El inicio del mandato de Joe Biden se produce en la atmósfera enrarecida dejada por el asalto al Capitolio de Washington y con la necesidad acuciante de corregir varias de las políticas aplicadas por Donald Trump, empezando por la sistematización de las medidas preventivas encaminadas a contener el contagio del covid-19 y su imparable mortandad. En una de sus últimas intervenciones, el nuevo presidente ha fijado, además, otras dos prioridades, la emergencia climática y la reactivación de la economía, con programas específicos para que la economía real -el empleo y el consumo- tiren del carro.

Nada hay más urgente que contener la expansión de la enfermedad y lograr una mínima disciplina preventiva. Mientras el uso de la mascarilla, reducir la actividad social y permanecer en casa el mayor tiempo posible se interpreten como fruto de una determinada orientación política, es improbable que se doblegue la curva de contagio.
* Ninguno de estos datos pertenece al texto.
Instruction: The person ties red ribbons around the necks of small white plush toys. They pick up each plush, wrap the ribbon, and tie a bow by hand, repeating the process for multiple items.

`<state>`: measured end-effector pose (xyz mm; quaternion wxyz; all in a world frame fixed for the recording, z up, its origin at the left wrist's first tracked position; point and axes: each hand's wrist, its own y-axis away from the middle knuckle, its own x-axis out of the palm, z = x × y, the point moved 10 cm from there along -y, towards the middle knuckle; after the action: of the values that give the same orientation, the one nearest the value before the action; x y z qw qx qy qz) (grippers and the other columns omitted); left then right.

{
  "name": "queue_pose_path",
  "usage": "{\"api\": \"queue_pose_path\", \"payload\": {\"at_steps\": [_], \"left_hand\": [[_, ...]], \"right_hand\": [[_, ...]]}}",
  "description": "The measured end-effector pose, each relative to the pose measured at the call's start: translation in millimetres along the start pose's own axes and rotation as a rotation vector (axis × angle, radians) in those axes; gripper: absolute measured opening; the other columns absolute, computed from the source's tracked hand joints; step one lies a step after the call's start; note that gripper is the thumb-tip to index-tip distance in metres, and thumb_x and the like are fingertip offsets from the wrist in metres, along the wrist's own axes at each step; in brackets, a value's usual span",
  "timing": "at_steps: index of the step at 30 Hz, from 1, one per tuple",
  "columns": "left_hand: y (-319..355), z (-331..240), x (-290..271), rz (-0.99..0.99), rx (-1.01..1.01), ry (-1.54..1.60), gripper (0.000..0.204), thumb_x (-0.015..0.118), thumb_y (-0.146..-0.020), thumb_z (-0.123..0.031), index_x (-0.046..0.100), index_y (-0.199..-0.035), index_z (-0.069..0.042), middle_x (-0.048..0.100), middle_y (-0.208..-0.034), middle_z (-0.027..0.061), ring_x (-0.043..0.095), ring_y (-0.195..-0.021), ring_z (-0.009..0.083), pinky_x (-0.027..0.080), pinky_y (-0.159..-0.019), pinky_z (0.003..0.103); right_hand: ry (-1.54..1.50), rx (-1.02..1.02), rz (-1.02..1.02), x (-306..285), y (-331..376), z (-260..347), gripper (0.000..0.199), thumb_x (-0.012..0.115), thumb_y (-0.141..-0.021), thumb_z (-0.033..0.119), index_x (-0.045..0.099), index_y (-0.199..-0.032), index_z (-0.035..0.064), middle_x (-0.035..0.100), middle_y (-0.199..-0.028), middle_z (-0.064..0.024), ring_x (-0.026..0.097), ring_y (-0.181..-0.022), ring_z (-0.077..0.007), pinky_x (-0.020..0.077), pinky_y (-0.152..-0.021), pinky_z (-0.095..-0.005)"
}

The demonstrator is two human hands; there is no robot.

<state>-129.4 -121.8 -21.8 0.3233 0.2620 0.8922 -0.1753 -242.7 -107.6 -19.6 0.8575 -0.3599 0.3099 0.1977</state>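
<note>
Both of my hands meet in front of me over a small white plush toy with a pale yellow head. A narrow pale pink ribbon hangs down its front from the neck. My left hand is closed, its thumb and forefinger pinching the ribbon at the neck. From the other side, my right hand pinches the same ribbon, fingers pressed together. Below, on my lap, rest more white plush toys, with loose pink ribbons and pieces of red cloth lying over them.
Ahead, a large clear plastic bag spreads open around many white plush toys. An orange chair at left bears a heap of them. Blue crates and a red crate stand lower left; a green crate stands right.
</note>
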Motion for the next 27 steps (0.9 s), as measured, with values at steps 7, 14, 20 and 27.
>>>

Pero la displicencia ante lo que aconsejan los especialistas es una de las más ominosas herencias dejadas por Trump, porque sin una amplia complicidad en la protección sanitaria es fácil suponer que el programa de reactivación económica que Janet Yellen ha presentado tendrá un efecto menor del previsto por su impulsora.

La adhesión al Acuerdo de París del 2015, del que Trump se dio de baja, es un gesto que urge para que Estados Unidos sea un actor seguro para corregir los efectos presentes y futuros del cambio climático. Desde el momento en que la Casa Blanca optó por atender a los negacionistas, ha sido China, una potencia con una estructura energética altamente contaminante, la voz que más se ha dejado oír más allá de la europea para preservar el medioambiente. Eso a Trump le importó entre poco y nada, pero resulta sorprende que sea un régimen sin control democrático el que haya llenado el vacío dejado por EEUU en liderazgos globales.

Como parte del proceso de regeneración política y de rectificación es muy urgente una revisión de las relaciones de EEUU con los aliados europeos, así en el campo económico (Unión Europea) como en el de la defensa (OTAN). Nunca aceptó Trump la especificidad de la economía global y del vínculo atlántico, prefirió mantener una relación privilegiada con Boris Johnson y poner toda clase de peros a la UE en el supuesto de que, a la larga, eso operaría como un factor divisivo. Lo cierto es que, vencido su mandato, el castigo impuesto a algunas exportaciones europeas, su complicidad implícita con Rusia y su estrategia antieuropea no ha hecho más que dañar la fluidez de los intercambios económicos y poner en duda la cohesión de la OTAN.

En la práctica, el proteccionismo de Trump ha impedido el dinamismo que cabe atribuir a la relación entre el mayor bloque de consumidores -unos 450 millones de europeos- y EEUU. Apremia a Biden volver a la senda de la concordancia con los países europeos.